§ Raw data
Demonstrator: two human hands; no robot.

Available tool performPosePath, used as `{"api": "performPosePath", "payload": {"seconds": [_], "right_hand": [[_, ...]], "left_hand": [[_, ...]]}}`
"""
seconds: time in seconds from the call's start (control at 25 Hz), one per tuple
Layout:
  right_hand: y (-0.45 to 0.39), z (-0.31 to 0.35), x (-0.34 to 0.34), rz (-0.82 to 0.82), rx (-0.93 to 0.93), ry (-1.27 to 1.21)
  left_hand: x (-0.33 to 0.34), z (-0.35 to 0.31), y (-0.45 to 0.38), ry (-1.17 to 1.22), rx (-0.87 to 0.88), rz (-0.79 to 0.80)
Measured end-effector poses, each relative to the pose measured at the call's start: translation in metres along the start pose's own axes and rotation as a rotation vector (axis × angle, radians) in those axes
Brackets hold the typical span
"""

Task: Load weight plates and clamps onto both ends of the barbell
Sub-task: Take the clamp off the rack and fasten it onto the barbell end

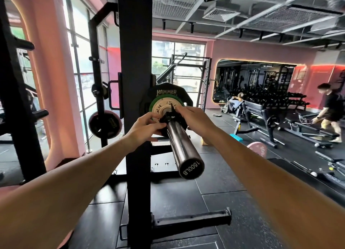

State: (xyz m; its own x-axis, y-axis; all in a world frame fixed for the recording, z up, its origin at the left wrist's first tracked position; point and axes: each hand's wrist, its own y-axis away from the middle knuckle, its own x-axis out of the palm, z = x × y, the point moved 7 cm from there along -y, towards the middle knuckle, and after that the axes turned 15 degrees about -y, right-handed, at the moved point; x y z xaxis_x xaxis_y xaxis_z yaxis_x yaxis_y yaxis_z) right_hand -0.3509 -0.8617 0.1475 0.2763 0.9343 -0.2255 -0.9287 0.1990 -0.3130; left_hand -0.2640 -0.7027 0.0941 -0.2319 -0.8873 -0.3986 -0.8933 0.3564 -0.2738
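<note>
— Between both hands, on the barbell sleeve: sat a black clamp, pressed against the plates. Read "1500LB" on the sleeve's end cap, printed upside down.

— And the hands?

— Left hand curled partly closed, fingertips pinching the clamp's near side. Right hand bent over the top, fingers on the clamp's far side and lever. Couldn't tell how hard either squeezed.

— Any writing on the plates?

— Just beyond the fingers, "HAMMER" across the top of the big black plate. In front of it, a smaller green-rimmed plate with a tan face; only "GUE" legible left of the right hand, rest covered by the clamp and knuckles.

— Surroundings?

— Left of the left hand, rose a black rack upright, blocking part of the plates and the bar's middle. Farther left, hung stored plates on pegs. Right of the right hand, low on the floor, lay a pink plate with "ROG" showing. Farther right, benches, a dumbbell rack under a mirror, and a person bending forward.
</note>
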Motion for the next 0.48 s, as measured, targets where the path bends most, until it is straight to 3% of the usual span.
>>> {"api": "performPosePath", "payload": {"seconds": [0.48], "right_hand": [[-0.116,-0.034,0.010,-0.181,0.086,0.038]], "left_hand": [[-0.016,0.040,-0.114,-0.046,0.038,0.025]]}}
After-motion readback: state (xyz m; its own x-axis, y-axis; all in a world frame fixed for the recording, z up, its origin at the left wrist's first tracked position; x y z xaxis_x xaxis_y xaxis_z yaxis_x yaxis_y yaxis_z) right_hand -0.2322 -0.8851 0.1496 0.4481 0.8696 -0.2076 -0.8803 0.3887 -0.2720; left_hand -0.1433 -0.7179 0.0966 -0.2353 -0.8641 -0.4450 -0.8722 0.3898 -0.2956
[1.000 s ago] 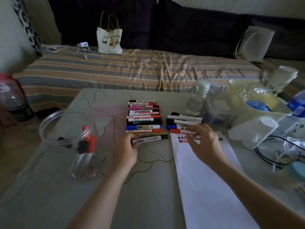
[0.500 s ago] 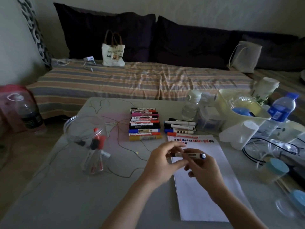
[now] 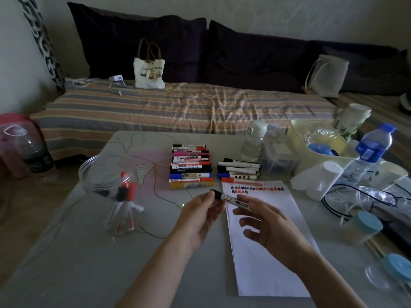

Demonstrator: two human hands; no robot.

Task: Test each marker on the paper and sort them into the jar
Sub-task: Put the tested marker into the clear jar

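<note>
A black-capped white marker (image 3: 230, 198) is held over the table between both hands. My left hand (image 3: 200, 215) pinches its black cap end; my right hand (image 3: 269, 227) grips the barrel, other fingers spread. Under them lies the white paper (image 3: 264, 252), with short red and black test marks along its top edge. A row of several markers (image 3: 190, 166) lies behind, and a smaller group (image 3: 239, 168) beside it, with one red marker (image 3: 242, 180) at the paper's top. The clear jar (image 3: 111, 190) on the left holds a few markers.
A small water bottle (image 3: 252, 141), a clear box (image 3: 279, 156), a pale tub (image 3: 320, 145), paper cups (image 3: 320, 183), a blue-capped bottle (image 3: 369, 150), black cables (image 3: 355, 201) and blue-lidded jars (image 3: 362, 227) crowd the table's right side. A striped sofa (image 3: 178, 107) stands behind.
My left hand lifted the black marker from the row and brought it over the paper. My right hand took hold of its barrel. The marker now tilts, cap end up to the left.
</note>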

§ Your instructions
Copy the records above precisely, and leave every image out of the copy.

§ Expected answer
Demonstrator: two human hands; no robot.

Available tool performPosePath, used as `{"api": "performPosePath", "payload": {"seconds": [_], "right_hand": [[_, ...]], "left_hand": [[_, ...]]}}`
"""
seconds: time in seconds from the call's start (control at 25 Hz), one per tuple
Layout:
  right_hand: y (-0.45 to 0.39), z (-0.31 to 0.35), x (-0.34 to 0.34), rz (-0.82 to 0.82), rx (-0.93 to 0.93), ry (-1.27 to 1.21)
  left_hand: x (-0.33 to 0.34), z (-0.35 to 0.31), y (-0.45 to 0.38), ry (-1.17 to 1.22), rx (-0.87 to 0.88), rz (-0.79 to 0.80)
Measured end-effector poses, each relative to the pose measured at the call's start: translation in metres along the start pose's own axes and rotation as a rotation vector (axis × angle, radians) in those axes
Brackets hold the typical span
"""

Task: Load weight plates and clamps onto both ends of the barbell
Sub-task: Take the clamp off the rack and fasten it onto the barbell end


State: (xyz m; its own x-axis, y-axis; all in a world frame fixed for the recording, z up, its origin at the left wrist's first tracked position; point and axes: each hand's wrist, its own y-axis away from the middle knuckle, its own x-axis out of the palm, z = x × y, the point moved 7 cm from there along -y, towards the middle knuckle, and after that the axes turned 15 degrees about -y, right-handed, at the moved point; x y z xaxis_x xaxis_y xaxis_z yaxis_x yaxis_y yaxis_z) right_hand -0.3509 -0.8617 0.1475 0.2763 0.9343 -0.2255 -0.9287 0.1990 -0.3130; left_hand -0.2640 -0.7027 0.0941 -0.2319 -0.8873 -0.3986 -0.8933 0.3564 -0.2738
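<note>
— Between both hands, on the barbell sleeve: sat a black clamp, pressed against the plates. Read "1500LB" on the sleeve's end cap, printed upside down.

— And the hands?

— Left hand curled partly closed, fingertips pinching the clamp's near side. Right hand bent over the top, fingers on the clamp's far side and lever. Couldn't tell how hard either squeezed.

— Any writing on the plates?

— Just beyond the fingers, "HAMMER" across the top of the big black plate. In front of it, a smaller green-rimmed plate with a tan face; only "GUE" legible left of the right hand, rest covered by the clamp and knuckles.

— Surroundings?

— Left of the left hand, rose a black rack upright, blocking part of the plates and the bar's middle. Farther left, hung stored plates on pegs. Right of the right hand, low on the floor, lay a pink plate with "ROG" showing. Farther right, benches, a dumbbell rack under a mirror, and a person bending forward.
</note>
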Motion for the next 0.48 s, as measured, targets where the path bends most, until it is straight to 3% of the usual span.
>>> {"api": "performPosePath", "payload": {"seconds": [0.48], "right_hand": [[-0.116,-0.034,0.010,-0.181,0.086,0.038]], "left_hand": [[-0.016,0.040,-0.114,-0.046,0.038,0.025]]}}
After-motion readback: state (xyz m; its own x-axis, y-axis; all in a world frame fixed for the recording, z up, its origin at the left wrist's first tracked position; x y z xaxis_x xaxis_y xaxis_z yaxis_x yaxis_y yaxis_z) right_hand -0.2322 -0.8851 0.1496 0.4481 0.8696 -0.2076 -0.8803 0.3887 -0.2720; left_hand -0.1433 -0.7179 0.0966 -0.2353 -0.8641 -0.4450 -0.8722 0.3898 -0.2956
[1.000 s ago] 
[0.500 s ago] 
[now] 

Demonstrator: two human hands; no robot.

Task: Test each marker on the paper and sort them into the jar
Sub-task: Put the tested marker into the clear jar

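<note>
A black-capped white marker (image 3: 230, 198) is held over the table between both hands. My left hand (image 3: 200, 215) pinches its black cap end; my right hand (image 3: 269, 227) grips the barrel, other fingers spread. Under them lies the white paper (image 3: 264, 252), with short red and black test marks along its top edge. A row of several markers (image 3: 190, 166) lies behind, and a smaller group (image 3: 239, 168) beside it, with one red marker (image 3: 242, 180) at the paper's top. The clear jar (image 3: 111, 190) on the left holds a few markers.
A small water bottle (image 3: 252, 141), a clear box (image 3: 279, 156), a pale tub (image 3: 320, 145), paper cups (image 3: 320, 183), a blue-capped bottle (image 3: 369, 150), black cables (image 3: 355, 201) and blue-lidded jars (image 3: 362, 227) crowd the table's right side. A striped sofa (image 3: 178, 107) stands behind.
My left hand lifted the black marker from the row and brought it over the paper. My right hand took hold of its barrel. The marker now tilts, cap end up to the left.
</note>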

This completes the output for the exercise.